Where the court feared to tread, Helms and Hyde are prepared to march with flags flying. "Defining when life begins," says Hyde, "is the sort of question Congress is designed to answer, competent to answer, must answer." The wording of his bill is direct: "For the purpose of enforcing the obligation of the States under the 14th Amendment not to deprive persons of life without due process of law, human life shall be deemed to exist from conception." The intent is clear. Explains Hyde: "If the fetus is human life, as of course it is, it ought to be accorded equal dignity with the snail darter and the sperm whale." The effect of the bill, theoretically, would be to allow the states to pass laws defining abortion as murder.

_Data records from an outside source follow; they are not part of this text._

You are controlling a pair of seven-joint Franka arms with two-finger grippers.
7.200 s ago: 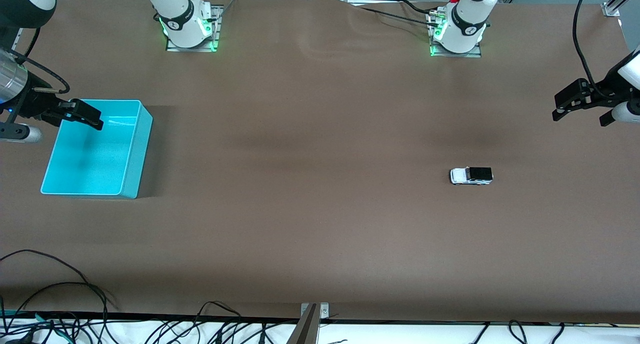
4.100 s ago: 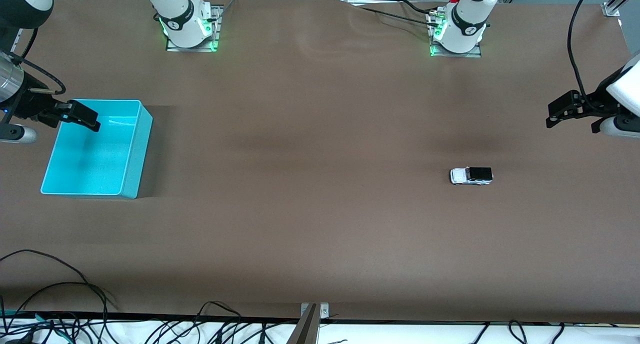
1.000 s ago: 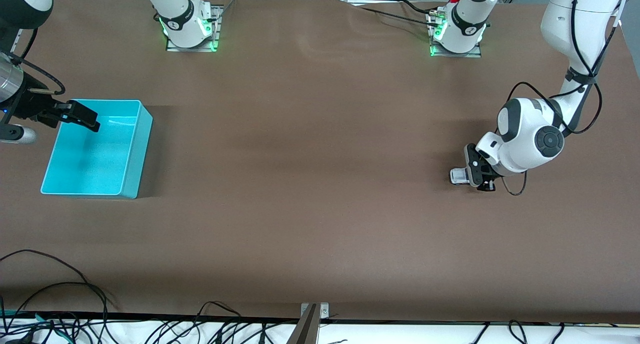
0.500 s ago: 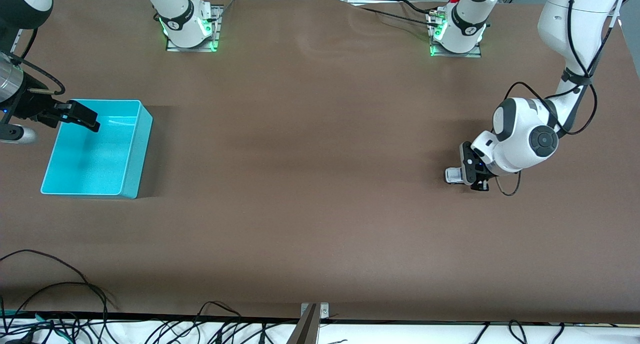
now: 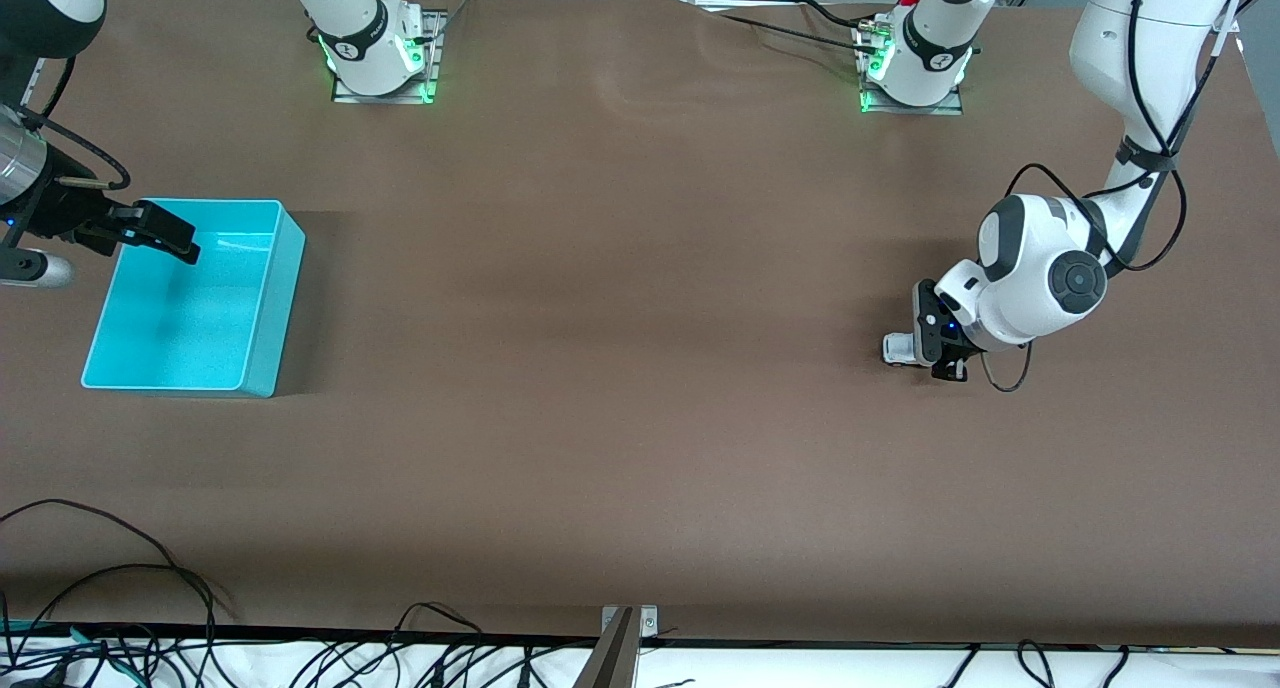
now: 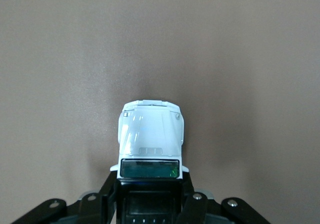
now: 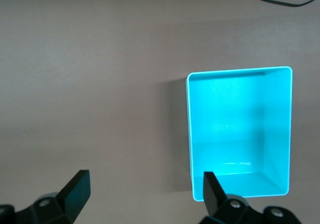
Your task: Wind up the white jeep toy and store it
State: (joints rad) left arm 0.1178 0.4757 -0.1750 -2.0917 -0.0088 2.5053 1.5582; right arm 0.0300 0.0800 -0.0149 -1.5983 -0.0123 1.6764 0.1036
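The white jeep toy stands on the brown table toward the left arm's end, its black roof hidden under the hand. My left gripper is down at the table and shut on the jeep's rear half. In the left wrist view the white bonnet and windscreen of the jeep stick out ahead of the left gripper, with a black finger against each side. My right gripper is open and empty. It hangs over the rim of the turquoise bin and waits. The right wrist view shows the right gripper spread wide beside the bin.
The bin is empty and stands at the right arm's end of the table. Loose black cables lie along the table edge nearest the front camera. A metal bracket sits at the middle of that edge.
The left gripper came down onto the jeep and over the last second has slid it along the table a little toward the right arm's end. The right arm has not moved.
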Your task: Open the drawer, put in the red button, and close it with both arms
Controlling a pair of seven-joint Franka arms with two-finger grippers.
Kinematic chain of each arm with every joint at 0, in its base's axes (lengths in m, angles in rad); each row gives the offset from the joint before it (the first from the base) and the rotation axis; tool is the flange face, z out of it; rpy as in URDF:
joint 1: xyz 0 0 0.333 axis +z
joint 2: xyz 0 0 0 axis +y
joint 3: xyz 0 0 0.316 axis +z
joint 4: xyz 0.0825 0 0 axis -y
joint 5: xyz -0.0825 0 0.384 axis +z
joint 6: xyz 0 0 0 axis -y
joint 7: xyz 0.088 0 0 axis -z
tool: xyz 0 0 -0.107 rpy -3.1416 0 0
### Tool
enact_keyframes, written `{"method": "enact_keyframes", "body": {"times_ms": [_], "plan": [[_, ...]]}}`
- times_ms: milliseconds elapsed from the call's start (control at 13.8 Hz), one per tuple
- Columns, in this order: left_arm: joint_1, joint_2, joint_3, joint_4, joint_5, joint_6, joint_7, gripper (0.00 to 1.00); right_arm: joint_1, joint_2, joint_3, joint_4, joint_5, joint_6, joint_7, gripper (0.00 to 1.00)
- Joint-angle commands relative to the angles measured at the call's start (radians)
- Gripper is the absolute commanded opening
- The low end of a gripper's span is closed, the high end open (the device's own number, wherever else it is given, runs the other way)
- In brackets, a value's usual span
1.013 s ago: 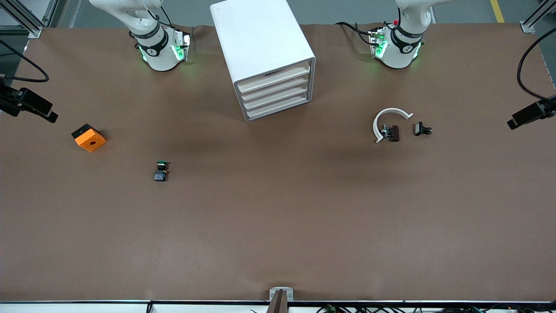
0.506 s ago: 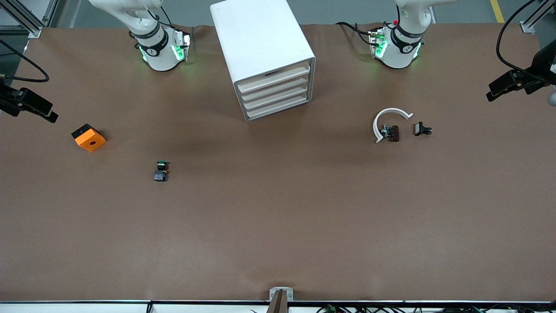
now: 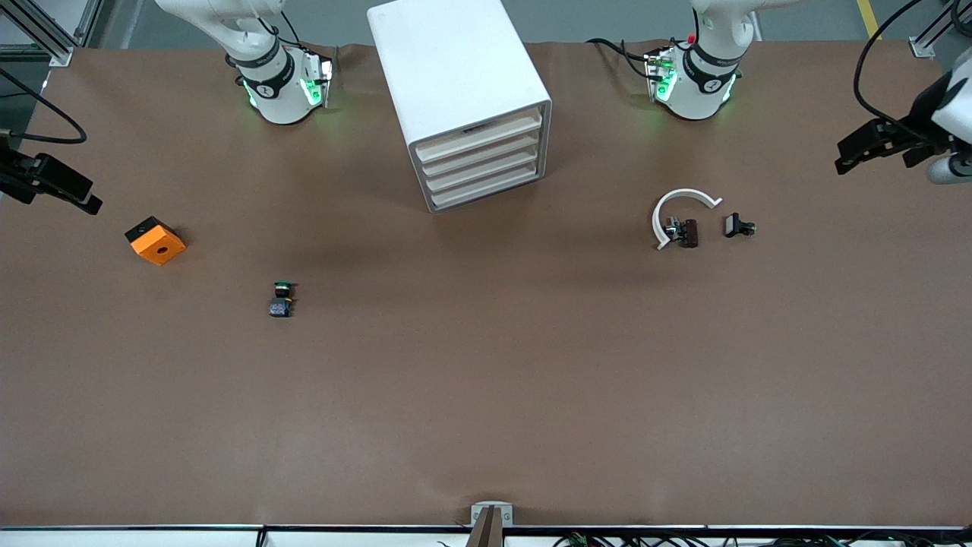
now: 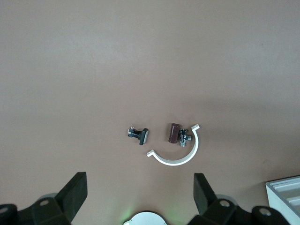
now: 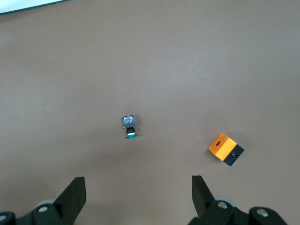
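The white drawer unit [image 3: 456,68] is standing between the two arm bases, and all four of its drawers are sitting flush and shut. Its front is facing the front camera, turned a little toward the left arm's end of the table.

The left gripper [image 3: 850,152] is hanging over the left arm's end of the table. In the left wrist view its fingers [image 4: 77,190] are spread wide with nothing between them. Below it a white open ring [image 4: 176,161] is lying on the table. A small reddish-brown piece [image 4: 174,133] with a metal end is sitting inside the ring's curve, touching it or nearly so. This is the only reddish thing showing (whether it is the red button I cannot tell). A small black piece [image 4: 139,135] is lying just beside the ring, toward the left arm's end.

The right gripper [image 3: 76,194] is hovering over the right arm's end of the table, its fingers [image 5: 75,192] likewise wide apart and holding nothing. An orange block [image 3: 156,241] with a black side is lying near it. A green-capped button [image 3: 281,298] (dark blue body) is lying on its side, nearer to the front camera than the block and well apart from it.
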State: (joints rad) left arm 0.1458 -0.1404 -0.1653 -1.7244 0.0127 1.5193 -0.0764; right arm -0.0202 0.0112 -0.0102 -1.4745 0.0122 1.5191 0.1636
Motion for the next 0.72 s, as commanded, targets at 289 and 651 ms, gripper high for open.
{"method": "enact_keyframes", "body": {"times_ms": [289,651], "plan": [[0.006,0.051,-0.017,0.086,-0.005,0.012,-0.002,1.00,-0.012,0.009,0.010,0.020,-0.009,-0.014,-0.012,1.00],[0.011,0.062,-0.010,0.106,-0.005,0.001,-0.003,1.00,-0.012,0.009,0.010,0.020,-0.011,-0.014,-0.010,1.00]]}}
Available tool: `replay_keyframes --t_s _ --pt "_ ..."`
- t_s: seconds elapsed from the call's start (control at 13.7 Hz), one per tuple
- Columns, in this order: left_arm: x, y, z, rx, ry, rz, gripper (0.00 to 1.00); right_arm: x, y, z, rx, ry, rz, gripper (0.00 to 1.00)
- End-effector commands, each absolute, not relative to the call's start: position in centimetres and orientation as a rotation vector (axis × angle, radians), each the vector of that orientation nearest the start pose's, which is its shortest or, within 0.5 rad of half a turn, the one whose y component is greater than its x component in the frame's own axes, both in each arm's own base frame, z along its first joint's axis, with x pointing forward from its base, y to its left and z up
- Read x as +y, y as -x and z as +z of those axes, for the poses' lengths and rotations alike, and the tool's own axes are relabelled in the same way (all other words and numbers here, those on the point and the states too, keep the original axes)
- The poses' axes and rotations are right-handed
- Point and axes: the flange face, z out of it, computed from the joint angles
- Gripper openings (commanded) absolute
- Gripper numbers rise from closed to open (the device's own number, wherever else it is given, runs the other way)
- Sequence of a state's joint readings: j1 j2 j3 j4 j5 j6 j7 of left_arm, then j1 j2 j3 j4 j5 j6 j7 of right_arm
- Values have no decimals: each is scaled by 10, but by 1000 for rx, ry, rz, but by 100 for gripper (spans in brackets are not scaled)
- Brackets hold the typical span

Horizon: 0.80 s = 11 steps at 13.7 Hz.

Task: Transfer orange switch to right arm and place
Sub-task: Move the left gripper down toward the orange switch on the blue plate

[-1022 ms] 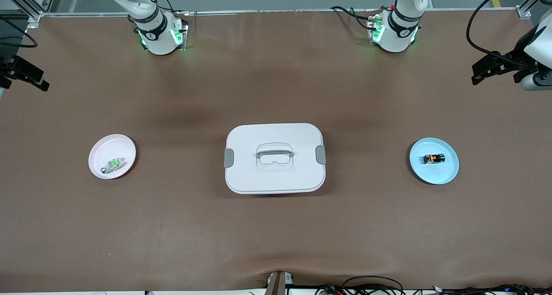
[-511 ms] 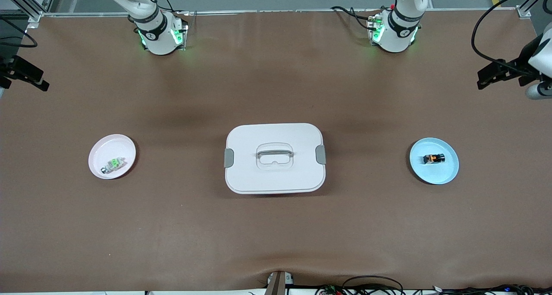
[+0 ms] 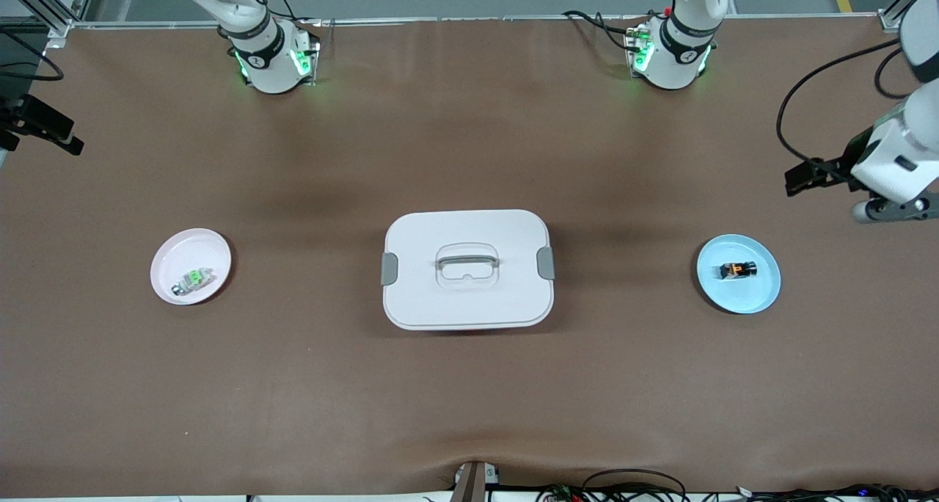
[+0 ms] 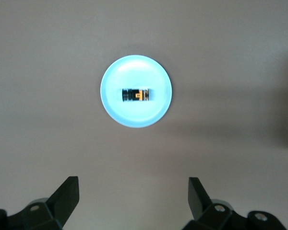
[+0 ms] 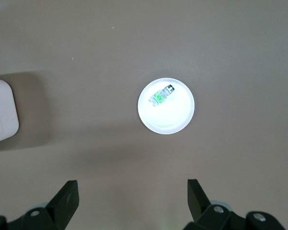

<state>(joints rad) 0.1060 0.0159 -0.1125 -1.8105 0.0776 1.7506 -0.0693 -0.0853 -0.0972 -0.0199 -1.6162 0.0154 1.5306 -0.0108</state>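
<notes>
Two plates flank a closed white container (image 3: pixel 467 268) on the brown surface (image 3: pixel 469 384). We find the orange switch (image 3: pixel 737 269) lying on its side in the blue plate (image 3: pixel 755 296) toward the left arm's end, and a green-topped part (image 3: pixel 192 279) in the pink plate (image 3: pixel 209 249) toward the right arm's end. Compared with a second ago, the left gripper (image 3: pixel 803 179) has swung in from the surface's edge and dropped lower in the front view, so that it now hangs close to the blue plate; the left wrist view frames the switch squarely ahead of its jaws, which stand wide apart and hold nothing. We read this as the opening approach for the pick, with nothing yet grasped. The right gripper (image 5: pixel 132 201) has not shifted: it waits high over the pink plate's end of the surface, jaws spread wide and empty. Pick-up, hand-over to the right arm (image 3: pixel 242 17) and placement all remain to be done
</notes>
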Motion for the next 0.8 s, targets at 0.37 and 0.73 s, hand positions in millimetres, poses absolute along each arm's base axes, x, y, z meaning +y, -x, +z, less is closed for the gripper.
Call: replay_keyframes --t_s 0.37,0.73 --pt "39 -565 386 -69 3068 35 100 -57 -518 657 135 3139 -17 100" --pt "42 -574 327 14 3048 58 100 -58 -518 657 137 3139 -17 100"
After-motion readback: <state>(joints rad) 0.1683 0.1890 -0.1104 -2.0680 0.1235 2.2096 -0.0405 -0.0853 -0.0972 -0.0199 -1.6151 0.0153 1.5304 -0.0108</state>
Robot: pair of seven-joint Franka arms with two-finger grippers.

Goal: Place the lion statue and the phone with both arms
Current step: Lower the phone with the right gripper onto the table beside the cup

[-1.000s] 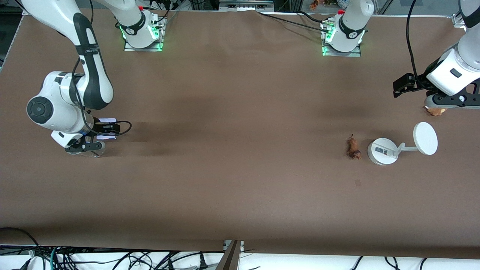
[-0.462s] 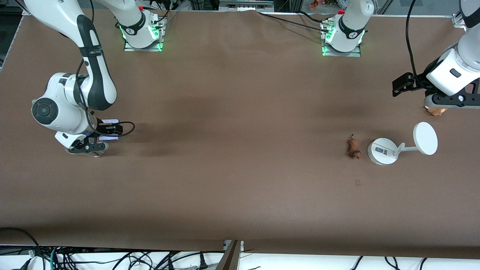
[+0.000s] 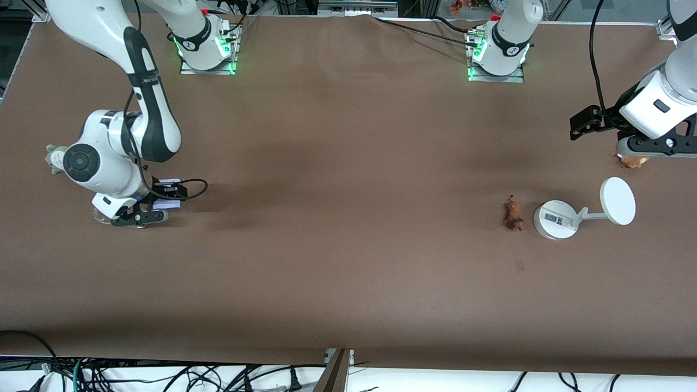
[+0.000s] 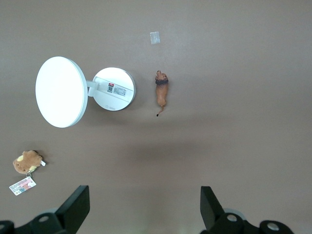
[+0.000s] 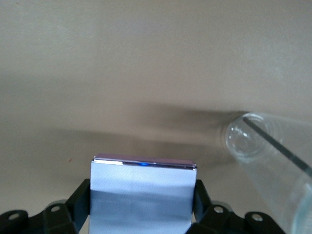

Hyde concedes that Congress is not about to approve a constitutional amendment banning abortion, at least this session. Such action would take a two-thirds vote. But he has high hopes for the bill that he and Helms have sponsored—that would need only a simple majority to become law. Majority Leader Howard Baker said last week that Senate Republicans had agreed to postpone until 1982 debate on such "emotional" issues as abortion and school prayer. But Helms immediately suggested he might not be willing to go along with such a delay. Some Administration lobbyists are convinced that a form of the Helms-Hyde bill is virtually certain of passage if it reaches the floors of the two houses. The chances of getting it to the floor of the Senate, where Republicans control the Judiciary Committee, are better than for getting it out of the Democratic-controlled House committee.

Advocates of Helms-Hyde have a very persuasive asset: the support of President Reagan. At his Washington press conference last month, Reagan sidestepped a reporter's unrelated question on abortion but then lauded the concept behind the Human Life Statute. Said he: "I think what is necessary in this whole problem, and has been the least talked of, is determining when and what is a human being. Once you have determined this, the Constitution already protects the right of human life." After the conference officially ended, Reagan came out with an afterthought: "Until we make to the best of our ability a determination of when life begins, we've been opting on the basis that 'well, let's consider they're not alive.' I think that everything in our society calls for opting that they might be alive."

Two days after he was inaugurated, Reagan met with a group of right-to-lifers in the Oval Office. Claims a participant, Dr. Jack Willke, president of the National Right to Life Committee: "It was a signal, because we were the first citizens' group in the White House. The one historical parallel is when the civil rights leaders were brought into the White House under Kennedy."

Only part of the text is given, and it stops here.